The rule of section 143, which applies where C has a claim against B, bears a strong resemblance to the rule which is laid down by the courts which deny that C has a contract right against A and which hold that C's right, if any, is by way of subrogation to B's right against A. Both under the holdings of these courts, and under section 143, A and B may terminate or modify the contract by mutual agreement up to the time that C brings suit against A or changes his position materially in reliance upon the contract, unless B's discharge of A would operate as a fraud against C.
The rule of section 142, which applies where C has no claim against B, bears a strong resemblance to the rule which the courts apply in cases of life insurance (not benefit certificates); a rule which originated in statute, and which is applied by courts, many of which say that C's right under the policy is either a gift or a trust, and not a contractual right against the insurance company.
Sections 142 and 143 of the Restatement, when taken together, are thus contrary to the common law rule as applied by the courts which treat the transactions in question as contracts; and they seem to be borrowed from cases in which the courts did not recognize as contracts the transactions with reference to which they laid down these rules.
The position of contracts to render performance to a third person would seem to be so clearly established in the United States (except in a few of the Eastern States) that the rights which arise should be determined by principles of contract law; and not by principles of gift, trust, and subrogation.
The Restatement Second adopts the position urged by Professor Page, asserting that "[t]he weight of authority is opposed to a distinction between donee beneficiaries and creditor beneficiaries with respect to the power of promisor and promisee to vary [their agreement)" (Reporter's Note to §311).
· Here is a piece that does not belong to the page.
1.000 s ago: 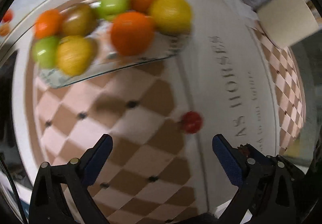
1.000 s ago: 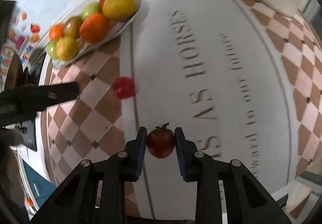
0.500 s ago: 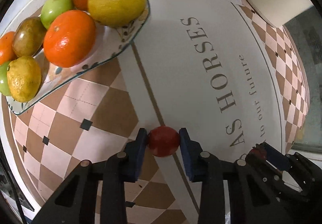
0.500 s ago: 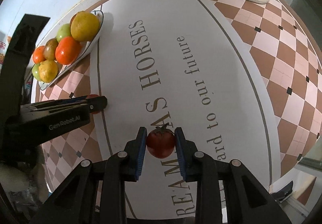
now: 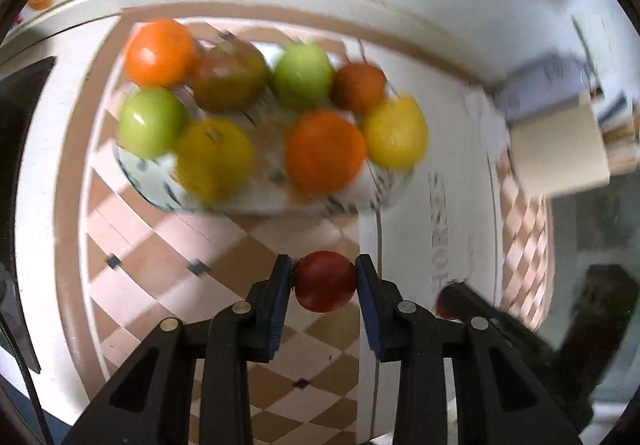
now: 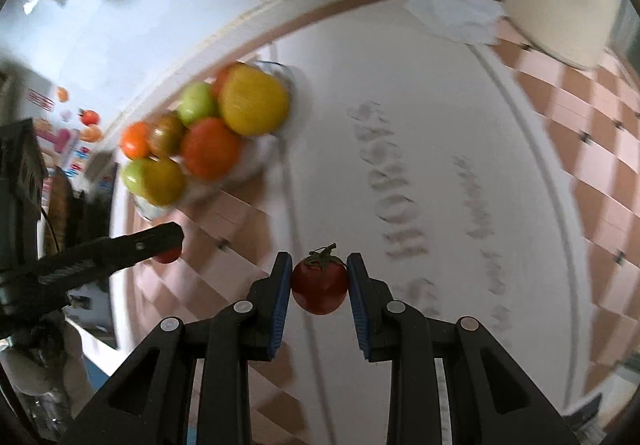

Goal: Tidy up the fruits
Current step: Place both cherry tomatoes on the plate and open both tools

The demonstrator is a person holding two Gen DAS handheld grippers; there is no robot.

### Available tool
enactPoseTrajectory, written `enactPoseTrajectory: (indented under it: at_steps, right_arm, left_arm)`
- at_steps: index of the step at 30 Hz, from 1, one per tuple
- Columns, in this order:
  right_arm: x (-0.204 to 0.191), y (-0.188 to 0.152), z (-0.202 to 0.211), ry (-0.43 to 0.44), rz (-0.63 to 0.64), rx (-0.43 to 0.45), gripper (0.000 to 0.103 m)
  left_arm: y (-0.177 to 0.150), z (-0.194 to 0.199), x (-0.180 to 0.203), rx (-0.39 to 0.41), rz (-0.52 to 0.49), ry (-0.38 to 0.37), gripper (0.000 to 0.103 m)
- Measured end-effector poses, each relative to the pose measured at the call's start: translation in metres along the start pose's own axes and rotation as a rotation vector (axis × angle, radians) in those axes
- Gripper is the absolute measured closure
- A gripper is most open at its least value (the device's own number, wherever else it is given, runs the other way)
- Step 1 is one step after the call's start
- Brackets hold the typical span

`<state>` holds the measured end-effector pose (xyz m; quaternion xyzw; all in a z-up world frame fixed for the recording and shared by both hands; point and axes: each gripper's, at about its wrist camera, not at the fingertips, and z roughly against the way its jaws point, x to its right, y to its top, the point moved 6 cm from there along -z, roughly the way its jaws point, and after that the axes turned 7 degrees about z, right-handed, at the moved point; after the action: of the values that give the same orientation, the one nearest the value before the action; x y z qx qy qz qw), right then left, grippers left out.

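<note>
Red tomatoes, two: smooth tomato clamped in left gripper; stemmed tomato in right gripper, above worktop, short of fruit dish. Likely soft, light, bruisable; grip across middle.

1. Left black two-finger gripper with blue pads points steeply down; jaws closed, pads pressing both sides of a small round red tomato, which is clear of the surface below.
2. Left blue pads sit upright and roughly parallel, one on each side of the fruit.
3. Right black two-finger gripper with blue pads also tilts steeply down, jaws clamped on a small red tomato with green stem.
4. Right view: the left gripper enters from the left edge, side-on, red fruit at its tip.
5. Left view: the right gripper is a dark blur at lower right.
</note>
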<state>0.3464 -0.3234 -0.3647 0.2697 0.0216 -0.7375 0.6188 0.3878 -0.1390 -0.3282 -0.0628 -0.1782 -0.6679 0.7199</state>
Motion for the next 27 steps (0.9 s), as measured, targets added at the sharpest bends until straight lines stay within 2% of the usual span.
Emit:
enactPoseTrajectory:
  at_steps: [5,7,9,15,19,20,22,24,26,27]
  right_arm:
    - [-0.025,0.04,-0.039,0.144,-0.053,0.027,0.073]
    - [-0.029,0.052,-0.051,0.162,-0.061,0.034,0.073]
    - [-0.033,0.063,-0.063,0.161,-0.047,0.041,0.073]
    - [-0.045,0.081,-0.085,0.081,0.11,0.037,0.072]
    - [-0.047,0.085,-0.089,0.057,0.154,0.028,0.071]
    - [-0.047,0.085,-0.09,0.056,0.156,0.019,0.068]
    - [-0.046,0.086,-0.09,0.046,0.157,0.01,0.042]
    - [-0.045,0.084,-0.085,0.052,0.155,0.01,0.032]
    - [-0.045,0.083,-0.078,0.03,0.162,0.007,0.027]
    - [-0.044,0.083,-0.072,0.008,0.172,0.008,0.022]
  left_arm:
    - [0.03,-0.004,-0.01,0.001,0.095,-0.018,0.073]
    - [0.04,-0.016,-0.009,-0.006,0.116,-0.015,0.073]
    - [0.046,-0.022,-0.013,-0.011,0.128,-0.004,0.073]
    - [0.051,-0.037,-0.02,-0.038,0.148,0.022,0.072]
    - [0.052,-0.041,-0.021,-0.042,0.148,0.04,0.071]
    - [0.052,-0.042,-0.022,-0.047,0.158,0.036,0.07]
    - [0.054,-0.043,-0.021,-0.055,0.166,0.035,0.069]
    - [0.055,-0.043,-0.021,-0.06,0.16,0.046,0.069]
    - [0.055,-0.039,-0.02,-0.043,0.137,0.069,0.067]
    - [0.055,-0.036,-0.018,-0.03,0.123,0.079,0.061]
Instead, the draftsmen of the Restatement Second have chosen to emphasize the elements of reliance and assent in formulating a rule that applies to all intended beneficiaries. Section 311 (Variation of a Duty to a Beneficiary) provides:
(1) Discharge or modification of a duty to an intended beneficiary by conduct of the promisee or by a subsequent agreement between promisor and promisee is ineffective if a term of the promise creating the duty so provides.
(2) In the absence of such a term, the promisor and promisee retain power to discharge or modify the duty by subsequent agreement.
(3) Such a power terminates when the beneficiary, before he receives notification of the discharge or modification, materially changes his position in justifiable reliance on the promise or brings suit on it or manifests assent to it at the request of the promisor or promisee.
(4) If the promisee receives consideration for an attempted discharge or modification of the promisor's duty which is ineffective against the beneficiary, the beneficiary can assert a right to the consideration so received. The promisor's duty is discharged to the extent of the amount received by the beneficiary.